Face à ce concert d’avis unanimes émanant de spécialistes d’horizons différents, nul besoin de bagage scientifique particulier pour mesurer le bouleversement décisif et prometteur causé par ces faits récents.
Dans ces conditions, le texte dont nous débattons ce soir est-il innovant ?
À la lumière d’une telle actualité, les dispositions de la présente proposition de loi apparaissent comme conformistes, voire décalées, et sont en tout cas contredites par les évolutions de la science elle-même. Je regrette que ce texte envoie un message à contre-courant, au risque d’aggraver le retard de la recherche française sur les cellules souches non embryonnaires.
Certains chercheurs, comme Mme Gluckman, présidente de l’association Eurocord, avaient d’ailleurs déclaré dès mars 2011 au Sénat, lors de la table ronde sur les cellules souches organisée par la commission des affaires sociales, qu’ils craignaient que « nous n’ayons pris beaucoup de retard sur les États-Unis et l’Asie » dans le domaine des cellules souches pluripotentes induites.
Dans un article récent du Quotidien du médecin, M. Privat, ancien directeur d’unité à l’INSERM, et Mme Adolphe faisaient également état du retard considérable que la France a déjà pris dans le domaine de la recherche sur les IPS, faute d’un financement adéquat.
L’argument majeur volontiers avancé par les auteurs de la proposition de loi pour justifier leur démarche est que ce texte permettrait à la recherche française de ne pas être en décalage par rapport à la recherche internationale. Cependant, n’est-ce pas précisément l’effet inverse qui se produirait en cas d’adoption de ce texte ?
Les crédits disponibles n’étant pas extensibles à l’infini, inciter à la recherche sur l’embryon humain reviendrait de fait à pénaliser pour partie la recherche d’avenir que constitue la recherche alternative sur les cellules souches adultes.
Sur le fond, la proposition de loi ne répond donc pas véritablement à un impératif scientifique.
Au regard de la procédure et du droit, l’examen de ce texte intervient au mépris de l’article 46 de la loi relative à la bioéthique, qui dispose : « Tout projet de réforme sur les problèmes éthiques et les questions de société soulevés par les progrès de la connaissance dans les domaines de la biologie, de la médecine et de la santé doit être précédé d’un débat public sous forme d’états généraux.
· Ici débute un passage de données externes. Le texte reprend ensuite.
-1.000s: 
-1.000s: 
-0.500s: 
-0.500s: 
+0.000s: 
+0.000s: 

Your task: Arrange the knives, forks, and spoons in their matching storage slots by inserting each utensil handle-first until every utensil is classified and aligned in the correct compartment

Ceux-ci sont organisés à l’initiative du Comité consultatif national d’éthique pour les sciences de la vie et de la santé, après consultation des commissions parlementaires permanentes compétentes et de l’Office parlementaire d’évaluation des choix scientifiques et technologiques.
« À la suite du débat public, le comité établit un rapport qu’il présente devant l’Office parlementaire des choix scientifiques et technologiques, qui procède à son évaluation. »
Le moins que l’on puisse dire est que toutes ces étapes, qui figurent dans la loi votée en 2011, ont été allègrement ignorées. Nul débat public, pas la moindre consultation d’experts, aucune concertation d’élus n’ont précédé la présentation de cette proposition de loi, qui n’a fait l’objet d’aucune publicité.
Le Gouvernement, sur ces sujets de société, semble très frileux, redoutant la confrontation des idées et des points de vue, et préférant l’opacité. Lui toujours si prompt à créer des comités Théodule ou à commander des rapports sur tant de sujets où les éléments du débat sont connus est bien loin ici de la transparence réclamée et affichée comme une méthode de gouvernement ! Ce débat confisqué hypothèque considérablement la crédibilité du texte que nous examinons.